Several days later Carol and I visited with Scotty and several of his friends and rel-atives at the Nez Perce reservation in north-central Idaho. We presented him with a Pendleton blanket, returning the honor he bestowed upon me when in 2003 he gifted me his Spirit blanket during our welcome home and adoption ceremony.


We visited the Big Hole National Battlefield during our trek along the Nez Perce Trail in Idaho and Montana. (Photo courtesy Greg Walker)

We then visited the Big Hole Battleground and paid our respects to those Nez Perce who fell in battle during their attempt to escape the U.S. Army troops pursuing them as they made their way toward Canada.

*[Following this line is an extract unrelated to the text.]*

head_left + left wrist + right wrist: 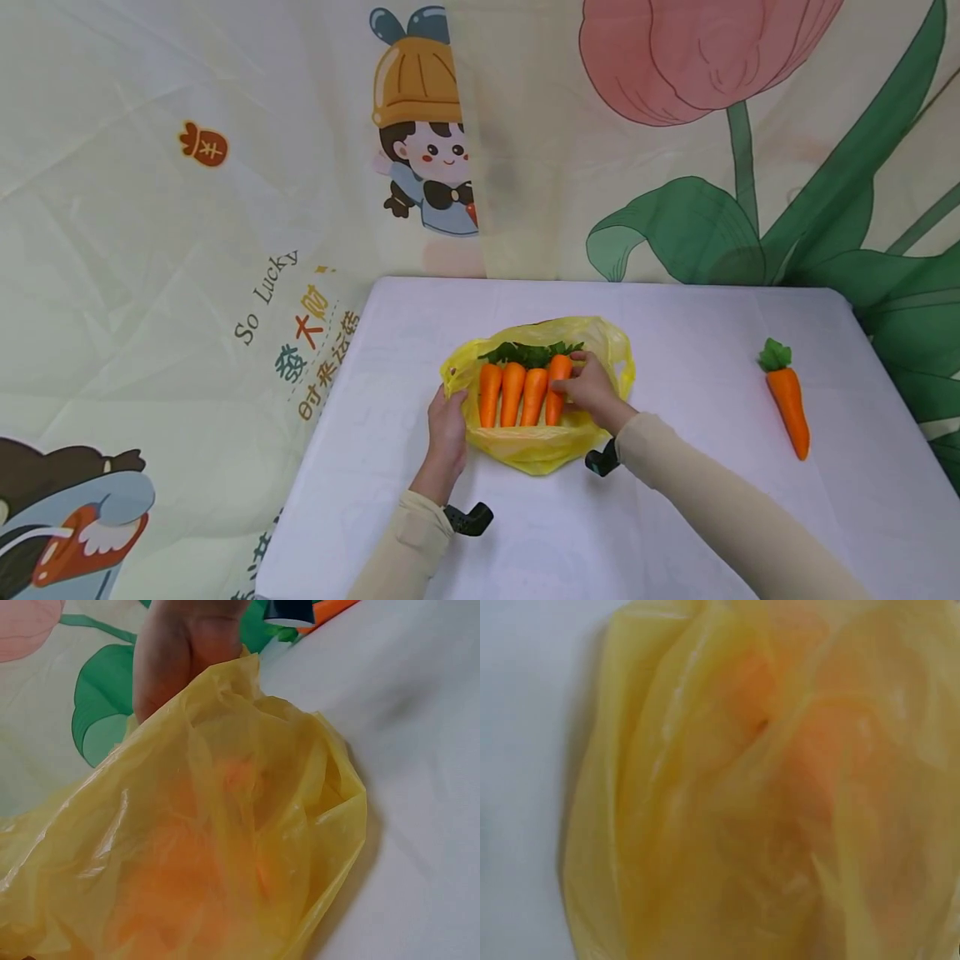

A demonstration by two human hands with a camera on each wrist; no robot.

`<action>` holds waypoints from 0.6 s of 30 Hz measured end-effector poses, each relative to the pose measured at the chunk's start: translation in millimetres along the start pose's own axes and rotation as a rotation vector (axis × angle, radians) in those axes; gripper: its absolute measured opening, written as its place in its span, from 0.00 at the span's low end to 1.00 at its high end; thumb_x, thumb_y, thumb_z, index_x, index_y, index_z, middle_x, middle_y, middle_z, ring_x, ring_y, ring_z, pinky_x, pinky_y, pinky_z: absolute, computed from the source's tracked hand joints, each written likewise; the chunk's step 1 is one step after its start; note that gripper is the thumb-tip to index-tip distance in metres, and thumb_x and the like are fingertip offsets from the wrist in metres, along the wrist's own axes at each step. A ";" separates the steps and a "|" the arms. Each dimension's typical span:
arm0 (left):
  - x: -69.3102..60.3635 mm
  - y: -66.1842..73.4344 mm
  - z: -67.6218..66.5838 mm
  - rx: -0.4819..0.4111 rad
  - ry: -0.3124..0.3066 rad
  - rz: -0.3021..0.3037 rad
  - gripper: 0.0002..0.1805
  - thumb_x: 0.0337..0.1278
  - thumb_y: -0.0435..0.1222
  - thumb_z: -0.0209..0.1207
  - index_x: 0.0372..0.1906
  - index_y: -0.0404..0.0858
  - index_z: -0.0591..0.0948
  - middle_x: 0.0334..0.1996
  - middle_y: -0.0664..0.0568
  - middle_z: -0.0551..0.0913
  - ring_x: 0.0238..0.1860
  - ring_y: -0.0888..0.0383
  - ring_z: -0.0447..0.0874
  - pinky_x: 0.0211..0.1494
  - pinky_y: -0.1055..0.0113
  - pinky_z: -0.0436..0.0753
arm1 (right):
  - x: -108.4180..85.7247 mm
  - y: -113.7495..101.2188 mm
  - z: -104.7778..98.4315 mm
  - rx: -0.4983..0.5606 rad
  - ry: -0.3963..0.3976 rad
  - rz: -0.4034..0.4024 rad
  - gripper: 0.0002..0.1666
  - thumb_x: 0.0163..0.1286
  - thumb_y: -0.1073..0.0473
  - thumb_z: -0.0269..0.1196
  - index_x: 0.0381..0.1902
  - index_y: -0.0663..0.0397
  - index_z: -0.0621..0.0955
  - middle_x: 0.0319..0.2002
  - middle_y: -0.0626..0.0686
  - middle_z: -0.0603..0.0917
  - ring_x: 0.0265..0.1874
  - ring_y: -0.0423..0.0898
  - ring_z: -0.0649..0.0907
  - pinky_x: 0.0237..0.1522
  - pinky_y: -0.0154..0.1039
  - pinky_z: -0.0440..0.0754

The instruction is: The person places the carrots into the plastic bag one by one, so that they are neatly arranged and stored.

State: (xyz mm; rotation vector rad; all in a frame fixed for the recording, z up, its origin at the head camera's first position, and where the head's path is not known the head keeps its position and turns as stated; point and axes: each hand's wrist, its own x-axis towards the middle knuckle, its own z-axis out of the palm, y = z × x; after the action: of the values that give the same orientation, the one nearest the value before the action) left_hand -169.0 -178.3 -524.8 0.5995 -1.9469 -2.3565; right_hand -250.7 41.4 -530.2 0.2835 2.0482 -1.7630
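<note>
A yellow plastic bag lies with its mouth open in the middle of the table. Several orange carrots with leafy green tops stand side by side in it, their lower ends hidden by the bag's front. My left hand grips the bag's left rim. Inside the opening, my right hand pinches the rightmost carrot between thumb and fingers. In the left wrist view, orange shapes show blurred through the bag; the right wrist view is mostly filled by the same plastic.
Another carrot with a green top lies on the right side of the white table. Behind the table hangs a printed cloth with a large flower and cartoon figures. Each wrist carries a black camera mount.
</note>
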 end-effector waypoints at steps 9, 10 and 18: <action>-1.3 0.1 0.7 -0.007 -0.020 0.014 0.29 0.76 0.35 0.41 0.79 0.40 0.58 0.75 0.52 0.63 0.75 0.54 0.59 0.78 0.56 0.58 | -2.0 7.2 1.5 -0.270 -0.003 -0.089 0.43 0.60 0.71 0.69 0.72 0.60 0.67 0.67 0.63 0.72 0.56 0.57 0.77 0.50 0.47 0.85; -1.5 0.3 0.9 -0.008 -0.023 0.015 0.29 0.76 0.35 0.41 0.79 0.40 0.59 0.75 0.52 0.63 0.75 0.54 0.59 0.78 0.56 0.59 | -2.5 7.5 1.4 -0.284 -0.011 -0.102 0.42 0.61 0.71 0.68 0.73 0.62 0.68 0.68 0.63 0.72 0.56 0.57 0.77 0.53 0.47 0.84; -1.5 0.3 1.3 -0.015 -0.034 0.018 0.29 0.77 0.35 0.41 0.79 0.39 0.58 0.75 0.50 0.62 0.75 0.53 0.59 0.78 0.55 0.59 | -5.4 10.4 3.7 -0.243 -0.146 -0.126 0.47 0.65 0.75 0.61 0.79 0.65 0.54 0.75 0.64 0.62 0.66 0.59 0.73 0.62 0.51 0.78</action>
State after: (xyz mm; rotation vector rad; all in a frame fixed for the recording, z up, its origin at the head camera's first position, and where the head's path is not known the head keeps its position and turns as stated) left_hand -168.1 -176.8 -523.9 0.5421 -1.9384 -2.3841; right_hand -240.9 40.2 -537.5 -0.0473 2.1849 -1.5316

Major Greg Allen graduated from West Point and retired as a full colonel. Greg served with the 2/75th Ranger Battalion, the 1st Special Forces Group and successfully completed the DELTA selection course prior to taking command of A Co – 1/19th. Upon entering Iraq, he assisted in the rescue of PFC Jessica Lynch, among other successful missions. (Credit: Author collection)

Company A, 1/19th Special Forces Group (ABN) is the only U.S. Army unit to be formally recognized, and adopted as Warrior Brothers, by the Nez Perce. To this day an eagle feather flies from the company guidon at our headquarters in Buckley, Washington.

“De Oppresso Liber.”

ABOUT THE AUTHOR — An author and Special Forces historian, Greg Walker served with the 10th, 7th, and 19th Special Forces Groups (ABN). He retired in 2005. He is a Life member of the Special Operations and Special Forces Associations.

Today, Mr. Walker lives and writes from his home in Sisters, Oregon, along with his service pup, Tommy.